[What is needed]: Return the data below exactly, minus the pictures.

[Recorded data]:
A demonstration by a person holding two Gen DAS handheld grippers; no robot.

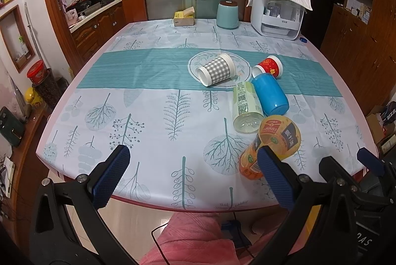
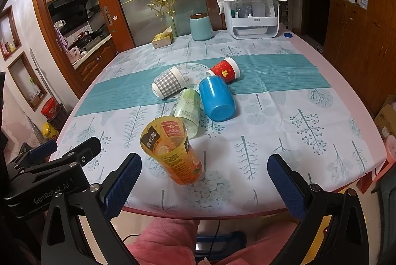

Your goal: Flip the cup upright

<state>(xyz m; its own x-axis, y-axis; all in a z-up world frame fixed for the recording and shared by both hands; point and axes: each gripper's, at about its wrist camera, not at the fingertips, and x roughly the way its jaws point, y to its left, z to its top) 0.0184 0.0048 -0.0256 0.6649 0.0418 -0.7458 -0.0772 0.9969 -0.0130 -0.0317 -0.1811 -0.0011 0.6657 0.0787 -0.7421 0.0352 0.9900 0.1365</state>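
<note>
- Five cups lie tipped on the desk (image 2: 321, 153), clustered near its teal stripe.
- The orange cup (image 2: 170, 149) lies nearest the front edge, mouth toward the right wrist camera, apparently touching the pale green cup (image 2: 188, 109) behind it.
- Beyond the green cup lie the blue cup (image 2: 216, 100), checked cup (image 2: 168, 84) and red cup (image 2: 225, 70).
- Left claw (image 1: 193, 174) gapes wide, holding nothing.
- Right claw (image 2: 204, 180) is likewise spread and empty, short of the orange cup.

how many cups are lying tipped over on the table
5: orange cup nearest the front edge, pale green cup behind it, blue cup to its right, checked cup and red cup on the teal stripe. None seem hidden.
</note>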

[Response area]:
A demonstration by a person holding two Gen DAS handheld grippers; no robot.


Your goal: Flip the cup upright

<state>(xyz m; its own x-axis, y-axis; all in a z-up world frame fixed for the recording and shared by both hands; point and axes: each gripper's, at about its wrist camera, not at the fingertips, and x roughly the way its jaws point, y to its left, z to its top) 0.0184 0.0048 -0.0256 0.6649 0.0418 -0.7458 -0.0772 0.9969 -0.0130 -0.0317 -0.1811 -0.0011 0.6657 0.0787 -0.7421 0.0352 0.9900 0.1365</state>
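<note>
- Five cups lie tipped on the desk (image 2: 321, 153), clustered near its teal stripe.
- The orange cup (image 2: 170, 149) lies nearest the front edge, mouth toward the right wrist camera, apparently touching the pale green cup (image 2: 188, 109) behind it.
- Beyond the green cup lie the blue cup (image 2: 216, 100), checked cup (image 2: 168, 84) and red cup (image 2: 225, 70).
- Left claw (image 1: 193, 174) gapes wide, holding nothing.
- Right claw (image 2: 204, 180) is likewise spread and empty, short of the orange cup.

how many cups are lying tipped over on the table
5: orange cup nearest the front edge, pale green cup behind it, blue cup to its right, checked cup and red cup on the teal stripe. None seem hidden.
</note>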

The exercise ends with this answer.